== Task ==
Go through the listing below and output exactly the line with "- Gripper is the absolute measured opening", the line with "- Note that", and each line between; omit the rest.

== Exercise data ==
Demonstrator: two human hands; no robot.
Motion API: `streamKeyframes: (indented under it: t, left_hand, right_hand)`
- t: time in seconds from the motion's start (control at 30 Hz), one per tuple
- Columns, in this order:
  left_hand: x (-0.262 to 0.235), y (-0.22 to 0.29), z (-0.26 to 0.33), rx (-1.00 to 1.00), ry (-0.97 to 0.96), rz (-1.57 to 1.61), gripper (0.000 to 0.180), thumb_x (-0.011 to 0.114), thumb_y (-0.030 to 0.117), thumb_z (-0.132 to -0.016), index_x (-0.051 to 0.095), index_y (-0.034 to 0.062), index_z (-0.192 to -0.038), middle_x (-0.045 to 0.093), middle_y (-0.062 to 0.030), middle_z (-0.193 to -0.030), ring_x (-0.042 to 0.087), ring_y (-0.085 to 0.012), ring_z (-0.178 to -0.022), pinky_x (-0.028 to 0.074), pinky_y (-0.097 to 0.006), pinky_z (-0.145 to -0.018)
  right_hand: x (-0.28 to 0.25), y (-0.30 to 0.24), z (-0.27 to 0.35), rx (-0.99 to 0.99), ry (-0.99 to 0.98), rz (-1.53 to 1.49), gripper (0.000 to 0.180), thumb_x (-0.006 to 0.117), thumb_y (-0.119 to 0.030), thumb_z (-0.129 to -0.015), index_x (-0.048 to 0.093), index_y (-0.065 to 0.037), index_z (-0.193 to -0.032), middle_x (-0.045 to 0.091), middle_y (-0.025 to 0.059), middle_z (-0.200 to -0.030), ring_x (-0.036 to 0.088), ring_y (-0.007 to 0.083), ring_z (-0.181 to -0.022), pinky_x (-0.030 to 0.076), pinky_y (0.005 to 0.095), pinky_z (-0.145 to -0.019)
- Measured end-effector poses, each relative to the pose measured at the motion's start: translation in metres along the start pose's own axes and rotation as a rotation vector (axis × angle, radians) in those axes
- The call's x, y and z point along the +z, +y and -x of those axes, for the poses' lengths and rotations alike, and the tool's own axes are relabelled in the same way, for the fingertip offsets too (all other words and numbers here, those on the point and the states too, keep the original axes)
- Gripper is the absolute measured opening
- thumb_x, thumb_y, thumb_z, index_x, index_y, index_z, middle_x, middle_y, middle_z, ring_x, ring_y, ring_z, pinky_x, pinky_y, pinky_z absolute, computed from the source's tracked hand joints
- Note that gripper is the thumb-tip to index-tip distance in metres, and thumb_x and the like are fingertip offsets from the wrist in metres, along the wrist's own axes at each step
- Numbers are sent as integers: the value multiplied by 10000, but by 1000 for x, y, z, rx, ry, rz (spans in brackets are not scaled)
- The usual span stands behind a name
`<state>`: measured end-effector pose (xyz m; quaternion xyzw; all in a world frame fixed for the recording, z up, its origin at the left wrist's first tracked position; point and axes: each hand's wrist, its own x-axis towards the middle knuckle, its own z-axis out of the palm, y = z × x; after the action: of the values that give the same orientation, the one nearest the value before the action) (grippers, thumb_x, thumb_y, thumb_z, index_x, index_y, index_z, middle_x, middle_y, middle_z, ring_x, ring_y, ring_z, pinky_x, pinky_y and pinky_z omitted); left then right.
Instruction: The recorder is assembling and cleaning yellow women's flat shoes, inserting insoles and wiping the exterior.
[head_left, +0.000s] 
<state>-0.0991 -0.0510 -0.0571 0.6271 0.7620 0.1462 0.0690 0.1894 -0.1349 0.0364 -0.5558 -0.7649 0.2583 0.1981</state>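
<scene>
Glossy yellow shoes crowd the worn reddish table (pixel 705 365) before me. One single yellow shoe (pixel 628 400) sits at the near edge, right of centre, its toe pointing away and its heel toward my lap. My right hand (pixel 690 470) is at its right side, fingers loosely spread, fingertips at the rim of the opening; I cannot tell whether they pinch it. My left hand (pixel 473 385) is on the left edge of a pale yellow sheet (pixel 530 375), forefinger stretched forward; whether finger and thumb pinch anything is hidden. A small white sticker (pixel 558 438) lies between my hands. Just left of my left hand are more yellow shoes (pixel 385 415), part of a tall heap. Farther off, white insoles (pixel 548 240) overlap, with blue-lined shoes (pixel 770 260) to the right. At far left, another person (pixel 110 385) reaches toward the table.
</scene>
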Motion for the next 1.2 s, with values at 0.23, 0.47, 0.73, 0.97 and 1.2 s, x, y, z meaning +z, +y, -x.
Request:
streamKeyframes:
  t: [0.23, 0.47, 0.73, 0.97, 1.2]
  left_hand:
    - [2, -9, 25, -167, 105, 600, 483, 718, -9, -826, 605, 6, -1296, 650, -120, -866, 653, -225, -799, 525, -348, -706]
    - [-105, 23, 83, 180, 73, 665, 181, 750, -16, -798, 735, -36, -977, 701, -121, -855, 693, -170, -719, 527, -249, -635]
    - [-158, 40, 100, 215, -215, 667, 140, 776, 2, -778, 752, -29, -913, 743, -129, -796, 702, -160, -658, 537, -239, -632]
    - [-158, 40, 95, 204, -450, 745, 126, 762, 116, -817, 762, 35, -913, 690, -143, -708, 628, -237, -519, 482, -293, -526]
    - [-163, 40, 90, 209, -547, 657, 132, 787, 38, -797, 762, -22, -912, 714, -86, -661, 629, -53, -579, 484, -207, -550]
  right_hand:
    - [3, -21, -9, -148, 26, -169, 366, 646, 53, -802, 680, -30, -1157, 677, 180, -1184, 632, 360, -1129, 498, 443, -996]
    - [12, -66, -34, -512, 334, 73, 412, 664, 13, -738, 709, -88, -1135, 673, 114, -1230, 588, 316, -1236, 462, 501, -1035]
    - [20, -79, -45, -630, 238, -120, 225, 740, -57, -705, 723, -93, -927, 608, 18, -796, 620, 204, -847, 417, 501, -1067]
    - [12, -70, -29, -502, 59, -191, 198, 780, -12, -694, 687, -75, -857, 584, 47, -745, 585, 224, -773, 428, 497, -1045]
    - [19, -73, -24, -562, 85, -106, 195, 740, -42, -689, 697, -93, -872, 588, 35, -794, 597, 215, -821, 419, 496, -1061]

== Answer section ==
- Gripper is the absolute measured opening
- thumb_x, thumb_y, thumb_z, index_x, index_y, index_z, middle_x, middle_y, middle_z, ring_x, ring_y, ring_z, pinky_x, pinky_y, pinky_z absolute, computed from the source's tracked hand joints
- Note that gripper is the thumb-tip to index-tip distance in metres, and thumb_x and the like are fingertip offsets from the wrist in metres, along the wrist's own axes at each step

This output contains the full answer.